## AIM OF THE EXERCISE
Every line below between the line holding "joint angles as" and the line holding "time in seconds", inclusive, should be repeated exactly, and all other lines omitted.

## Data entries

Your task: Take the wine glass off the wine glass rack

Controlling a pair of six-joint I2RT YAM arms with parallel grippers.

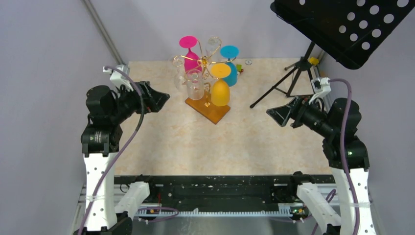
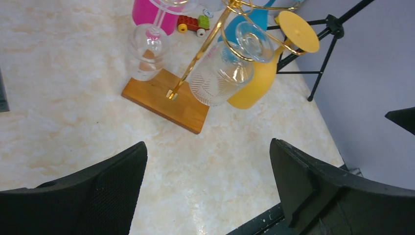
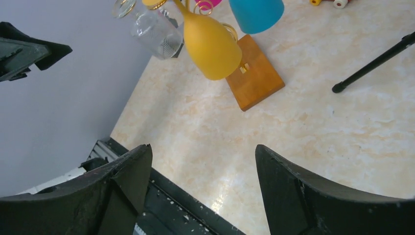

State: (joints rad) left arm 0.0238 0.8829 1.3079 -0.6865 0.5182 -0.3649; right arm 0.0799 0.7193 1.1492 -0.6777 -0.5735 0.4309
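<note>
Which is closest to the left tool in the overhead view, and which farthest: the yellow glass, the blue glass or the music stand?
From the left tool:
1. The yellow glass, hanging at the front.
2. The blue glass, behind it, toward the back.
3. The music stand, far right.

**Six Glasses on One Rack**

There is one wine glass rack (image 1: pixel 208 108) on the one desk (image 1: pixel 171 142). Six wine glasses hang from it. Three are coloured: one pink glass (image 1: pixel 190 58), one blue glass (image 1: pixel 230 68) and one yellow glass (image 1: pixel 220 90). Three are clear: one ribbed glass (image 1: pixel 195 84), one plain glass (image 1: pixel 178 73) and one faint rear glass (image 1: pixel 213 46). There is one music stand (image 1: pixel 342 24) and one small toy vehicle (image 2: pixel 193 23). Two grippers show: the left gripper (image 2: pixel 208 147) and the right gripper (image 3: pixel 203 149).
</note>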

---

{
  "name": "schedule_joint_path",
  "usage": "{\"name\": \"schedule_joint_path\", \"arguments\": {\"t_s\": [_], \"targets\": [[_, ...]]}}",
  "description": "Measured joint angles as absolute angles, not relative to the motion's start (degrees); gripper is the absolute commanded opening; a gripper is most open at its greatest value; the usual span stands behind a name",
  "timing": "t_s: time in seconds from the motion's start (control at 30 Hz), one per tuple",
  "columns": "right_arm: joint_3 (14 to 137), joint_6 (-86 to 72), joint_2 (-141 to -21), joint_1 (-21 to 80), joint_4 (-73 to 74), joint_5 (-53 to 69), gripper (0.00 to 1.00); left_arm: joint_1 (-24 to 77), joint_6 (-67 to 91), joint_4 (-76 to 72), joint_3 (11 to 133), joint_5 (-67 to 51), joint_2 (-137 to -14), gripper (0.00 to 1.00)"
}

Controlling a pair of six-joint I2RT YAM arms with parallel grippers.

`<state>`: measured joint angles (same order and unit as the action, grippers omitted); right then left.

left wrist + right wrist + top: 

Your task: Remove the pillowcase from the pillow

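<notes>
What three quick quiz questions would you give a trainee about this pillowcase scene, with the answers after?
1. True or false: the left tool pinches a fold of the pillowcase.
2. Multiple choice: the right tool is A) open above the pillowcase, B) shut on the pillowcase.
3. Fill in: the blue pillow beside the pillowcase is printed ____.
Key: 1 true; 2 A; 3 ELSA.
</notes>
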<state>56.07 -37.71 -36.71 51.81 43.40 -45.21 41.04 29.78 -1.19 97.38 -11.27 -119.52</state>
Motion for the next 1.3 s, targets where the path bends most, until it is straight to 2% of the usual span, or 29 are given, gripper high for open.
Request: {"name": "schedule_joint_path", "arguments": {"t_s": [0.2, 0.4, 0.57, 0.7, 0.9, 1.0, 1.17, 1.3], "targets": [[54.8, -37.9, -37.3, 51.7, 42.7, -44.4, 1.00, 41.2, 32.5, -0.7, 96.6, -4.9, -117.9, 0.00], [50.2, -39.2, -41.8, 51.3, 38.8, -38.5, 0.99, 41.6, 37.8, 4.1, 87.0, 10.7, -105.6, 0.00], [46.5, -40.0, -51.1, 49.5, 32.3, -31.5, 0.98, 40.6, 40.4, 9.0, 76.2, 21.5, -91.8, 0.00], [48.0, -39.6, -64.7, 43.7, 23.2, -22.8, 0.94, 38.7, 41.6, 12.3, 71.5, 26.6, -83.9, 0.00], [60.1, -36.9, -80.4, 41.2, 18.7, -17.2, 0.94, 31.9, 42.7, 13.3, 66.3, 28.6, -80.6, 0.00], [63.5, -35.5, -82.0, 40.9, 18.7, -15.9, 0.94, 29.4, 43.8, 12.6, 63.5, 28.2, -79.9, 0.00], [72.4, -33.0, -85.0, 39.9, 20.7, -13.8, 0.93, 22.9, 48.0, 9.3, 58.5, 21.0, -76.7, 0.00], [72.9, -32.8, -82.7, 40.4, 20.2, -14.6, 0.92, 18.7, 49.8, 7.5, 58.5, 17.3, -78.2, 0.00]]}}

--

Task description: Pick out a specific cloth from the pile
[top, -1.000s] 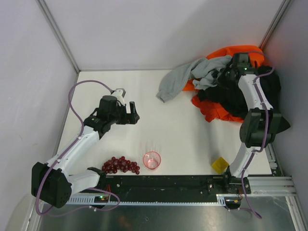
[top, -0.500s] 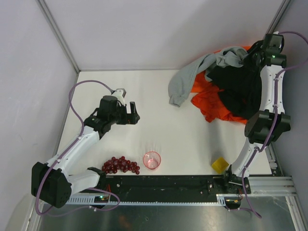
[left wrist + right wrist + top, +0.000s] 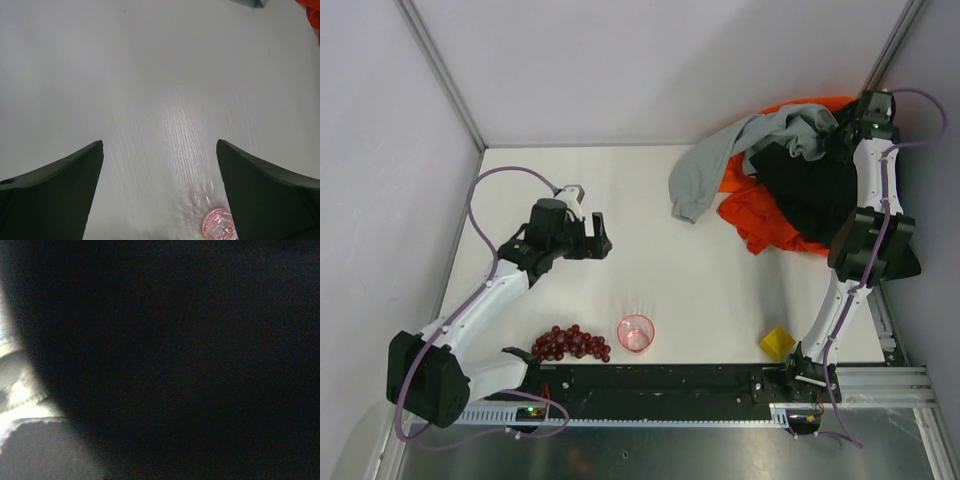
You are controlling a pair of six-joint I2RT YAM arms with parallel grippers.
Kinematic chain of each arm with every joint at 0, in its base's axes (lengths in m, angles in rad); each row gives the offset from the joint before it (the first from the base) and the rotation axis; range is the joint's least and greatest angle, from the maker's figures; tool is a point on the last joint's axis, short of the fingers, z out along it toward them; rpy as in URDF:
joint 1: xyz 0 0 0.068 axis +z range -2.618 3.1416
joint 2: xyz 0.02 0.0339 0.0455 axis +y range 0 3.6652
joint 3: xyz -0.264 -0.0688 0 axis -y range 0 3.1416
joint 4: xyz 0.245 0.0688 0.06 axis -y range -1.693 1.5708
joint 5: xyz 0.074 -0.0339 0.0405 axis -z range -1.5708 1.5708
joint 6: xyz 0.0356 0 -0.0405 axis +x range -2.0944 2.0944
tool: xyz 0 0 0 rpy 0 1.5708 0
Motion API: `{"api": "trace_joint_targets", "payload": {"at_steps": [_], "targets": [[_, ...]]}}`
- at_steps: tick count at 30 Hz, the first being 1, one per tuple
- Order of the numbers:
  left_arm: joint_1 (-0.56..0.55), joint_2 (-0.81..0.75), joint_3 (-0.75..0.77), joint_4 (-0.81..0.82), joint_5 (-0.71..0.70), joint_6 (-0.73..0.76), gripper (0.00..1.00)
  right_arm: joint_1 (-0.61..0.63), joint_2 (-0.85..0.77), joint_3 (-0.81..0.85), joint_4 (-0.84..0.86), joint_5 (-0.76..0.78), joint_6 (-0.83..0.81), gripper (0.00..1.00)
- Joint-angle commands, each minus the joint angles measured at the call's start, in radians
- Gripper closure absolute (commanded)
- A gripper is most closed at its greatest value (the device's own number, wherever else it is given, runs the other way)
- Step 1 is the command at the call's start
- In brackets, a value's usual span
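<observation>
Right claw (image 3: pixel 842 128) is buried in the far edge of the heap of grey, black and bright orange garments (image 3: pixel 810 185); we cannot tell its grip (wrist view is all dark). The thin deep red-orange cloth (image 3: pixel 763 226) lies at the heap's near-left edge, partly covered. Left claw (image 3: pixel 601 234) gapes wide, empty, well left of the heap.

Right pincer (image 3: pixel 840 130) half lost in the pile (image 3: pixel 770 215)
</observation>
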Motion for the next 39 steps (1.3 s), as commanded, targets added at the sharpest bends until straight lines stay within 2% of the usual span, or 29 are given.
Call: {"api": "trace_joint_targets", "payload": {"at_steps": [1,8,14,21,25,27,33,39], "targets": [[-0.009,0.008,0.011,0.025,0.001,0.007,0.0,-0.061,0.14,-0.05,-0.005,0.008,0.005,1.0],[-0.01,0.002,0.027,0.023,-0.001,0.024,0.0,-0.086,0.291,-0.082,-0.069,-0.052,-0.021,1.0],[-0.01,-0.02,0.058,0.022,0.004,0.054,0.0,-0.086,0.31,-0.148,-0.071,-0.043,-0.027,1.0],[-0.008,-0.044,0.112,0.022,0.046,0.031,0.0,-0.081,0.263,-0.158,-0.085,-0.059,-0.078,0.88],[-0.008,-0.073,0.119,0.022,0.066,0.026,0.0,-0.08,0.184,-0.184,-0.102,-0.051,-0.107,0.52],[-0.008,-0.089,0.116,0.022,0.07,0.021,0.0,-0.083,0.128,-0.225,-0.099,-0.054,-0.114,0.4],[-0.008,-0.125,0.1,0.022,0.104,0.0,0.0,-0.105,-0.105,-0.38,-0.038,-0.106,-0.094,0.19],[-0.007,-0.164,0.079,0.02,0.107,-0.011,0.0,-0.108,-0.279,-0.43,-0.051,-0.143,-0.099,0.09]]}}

## OUTPUT
  "description": "Measured joint angles as absolute angles, not relative to the motion's start (degrees); gripper is the absolute commanded opening; a gripper is most open at its greatest value; the usual span stands behind a name",
  "timing": "t_s: time in seconds from the motion's start (control at 30 Hz), one per tuple",

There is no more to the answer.